[[ Task material, beginning ]]

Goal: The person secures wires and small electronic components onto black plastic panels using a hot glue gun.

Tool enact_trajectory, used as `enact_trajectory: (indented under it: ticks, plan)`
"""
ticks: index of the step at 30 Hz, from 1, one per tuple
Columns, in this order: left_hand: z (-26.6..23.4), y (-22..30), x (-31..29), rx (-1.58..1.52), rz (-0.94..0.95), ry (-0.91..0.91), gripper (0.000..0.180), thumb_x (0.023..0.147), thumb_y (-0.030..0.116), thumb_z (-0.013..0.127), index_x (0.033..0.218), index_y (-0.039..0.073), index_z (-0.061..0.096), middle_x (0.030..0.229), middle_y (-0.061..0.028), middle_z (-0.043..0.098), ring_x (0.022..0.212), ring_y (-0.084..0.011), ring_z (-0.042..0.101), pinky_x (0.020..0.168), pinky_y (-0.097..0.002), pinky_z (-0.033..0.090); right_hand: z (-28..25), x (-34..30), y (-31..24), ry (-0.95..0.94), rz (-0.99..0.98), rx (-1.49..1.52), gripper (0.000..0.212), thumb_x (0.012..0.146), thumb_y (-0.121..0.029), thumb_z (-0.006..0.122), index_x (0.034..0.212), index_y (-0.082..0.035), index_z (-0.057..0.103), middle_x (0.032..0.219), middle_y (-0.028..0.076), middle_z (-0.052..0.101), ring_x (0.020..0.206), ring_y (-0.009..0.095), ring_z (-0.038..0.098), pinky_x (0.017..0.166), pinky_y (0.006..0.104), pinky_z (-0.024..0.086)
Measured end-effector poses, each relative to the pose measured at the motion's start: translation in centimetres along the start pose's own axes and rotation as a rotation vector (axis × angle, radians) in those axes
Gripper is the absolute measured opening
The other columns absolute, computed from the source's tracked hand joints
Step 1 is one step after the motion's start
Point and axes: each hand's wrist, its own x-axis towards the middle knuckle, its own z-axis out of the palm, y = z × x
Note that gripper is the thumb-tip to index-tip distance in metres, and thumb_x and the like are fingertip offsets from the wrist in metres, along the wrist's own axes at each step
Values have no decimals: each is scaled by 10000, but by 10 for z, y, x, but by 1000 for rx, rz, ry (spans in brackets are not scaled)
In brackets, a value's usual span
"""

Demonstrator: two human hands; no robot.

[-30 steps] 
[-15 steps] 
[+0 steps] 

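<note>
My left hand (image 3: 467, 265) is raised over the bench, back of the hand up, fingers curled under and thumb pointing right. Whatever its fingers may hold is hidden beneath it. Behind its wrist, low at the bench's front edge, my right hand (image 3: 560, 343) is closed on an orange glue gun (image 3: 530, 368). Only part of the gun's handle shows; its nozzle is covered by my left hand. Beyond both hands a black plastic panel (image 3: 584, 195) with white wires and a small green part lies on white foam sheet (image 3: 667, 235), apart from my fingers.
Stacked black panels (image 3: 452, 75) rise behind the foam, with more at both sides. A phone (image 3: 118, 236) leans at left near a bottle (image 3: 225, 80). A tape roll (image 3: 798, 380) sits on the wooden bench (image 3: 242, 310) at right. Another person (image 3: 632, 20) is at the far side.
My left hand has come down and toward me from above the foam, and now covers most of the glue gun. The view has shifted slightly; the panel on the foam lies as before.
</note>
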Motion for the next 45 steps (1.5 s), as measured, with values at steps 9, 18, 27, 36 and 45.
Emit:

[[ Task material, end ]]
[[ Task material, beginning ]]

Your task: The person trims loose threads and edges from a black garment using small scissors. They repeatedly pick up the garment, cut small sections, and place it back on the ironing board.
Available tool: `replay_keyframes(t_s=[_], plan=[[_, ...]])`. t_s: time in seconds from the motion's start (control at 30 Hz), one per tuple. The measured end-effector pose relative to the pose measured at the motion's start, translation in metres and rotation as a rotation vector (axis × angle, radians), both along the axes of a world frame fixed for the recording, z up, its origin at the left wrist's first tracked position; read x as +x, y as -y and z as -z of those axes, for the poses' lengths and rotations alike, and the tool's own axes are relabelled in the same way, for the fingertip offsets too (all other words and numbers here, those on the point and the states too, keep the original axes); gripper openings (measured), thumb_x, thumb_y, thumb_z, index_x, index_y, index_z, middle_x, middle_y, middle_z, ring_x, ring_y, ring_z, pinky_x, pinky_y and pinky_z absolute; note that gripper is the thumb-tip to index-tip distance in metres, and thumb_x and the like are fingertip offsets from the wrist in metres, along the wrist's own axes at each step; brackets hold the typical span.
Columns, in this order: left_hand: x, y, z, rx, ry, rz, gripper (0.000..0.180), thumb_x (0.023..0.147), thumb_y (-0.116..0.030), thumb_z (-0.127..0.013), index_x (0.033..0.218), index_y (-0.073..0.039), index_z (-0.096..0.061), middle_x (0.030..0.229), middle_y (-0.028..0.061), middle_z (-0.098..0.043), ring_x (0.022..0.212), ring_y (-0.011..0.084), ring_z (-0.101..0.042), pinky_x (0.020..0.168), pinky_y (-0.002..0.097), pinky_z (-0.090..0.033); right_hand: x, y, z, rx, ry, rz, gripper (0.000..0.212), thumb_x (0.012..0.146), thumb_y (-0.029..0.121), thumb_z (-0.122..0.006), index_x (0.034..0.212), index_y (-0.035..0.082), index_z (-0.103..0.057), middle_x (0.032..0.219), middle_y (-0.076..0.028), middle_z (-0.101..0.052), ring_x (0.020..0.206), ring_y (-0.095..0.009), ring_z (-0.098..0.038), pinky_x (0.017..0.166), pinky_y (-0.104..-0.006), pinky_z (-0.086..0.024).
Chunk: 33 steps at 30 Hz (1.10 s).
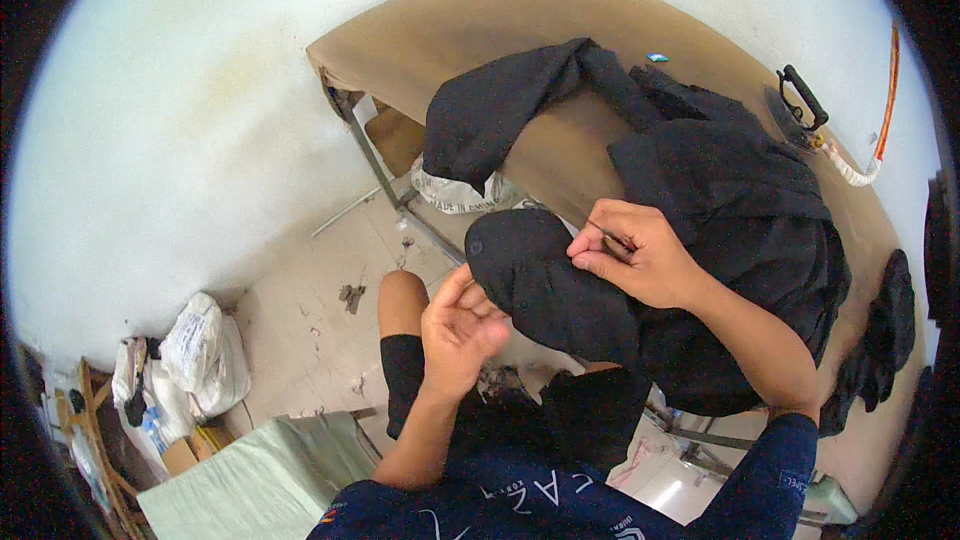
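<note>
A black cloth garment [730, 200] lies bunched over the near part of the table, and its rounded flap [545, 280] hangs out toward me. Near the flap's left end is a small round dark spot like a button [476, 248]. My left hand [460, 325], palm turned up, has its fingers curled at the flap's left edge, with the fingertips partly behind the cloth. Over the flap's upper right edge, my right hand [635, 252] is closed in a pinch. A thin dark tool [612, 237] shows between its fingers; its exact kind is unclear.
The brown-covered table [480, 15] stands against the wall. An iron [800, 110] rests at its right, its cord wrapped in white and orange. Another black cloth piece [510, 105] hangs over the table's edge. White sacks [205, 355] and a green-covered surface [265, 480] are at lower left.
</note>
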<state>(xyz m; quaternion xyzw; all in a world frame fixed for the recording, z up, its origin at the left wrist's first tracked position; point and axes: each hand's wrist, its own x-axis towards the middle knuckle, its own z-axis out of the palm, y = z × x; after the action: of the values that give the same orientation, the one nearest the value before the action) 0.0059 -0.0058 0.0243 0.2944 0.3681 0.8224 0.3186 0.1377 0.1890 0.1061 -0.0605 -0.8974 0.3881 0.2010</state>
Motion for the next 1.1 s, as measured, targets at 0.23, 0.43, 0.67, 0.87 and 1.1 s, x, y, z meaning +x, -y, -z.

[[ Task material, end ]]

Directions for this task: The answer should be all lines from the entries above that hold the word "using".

Exercise response:
Goal: The person secures wires and small electronic components onto black plastic panels using a hot glue gun.
Your task: The person trims loose threads and edges from a black garment using small scissors. They repeatedly pick up the garment, cut small sections, and place it back on the ironing board.

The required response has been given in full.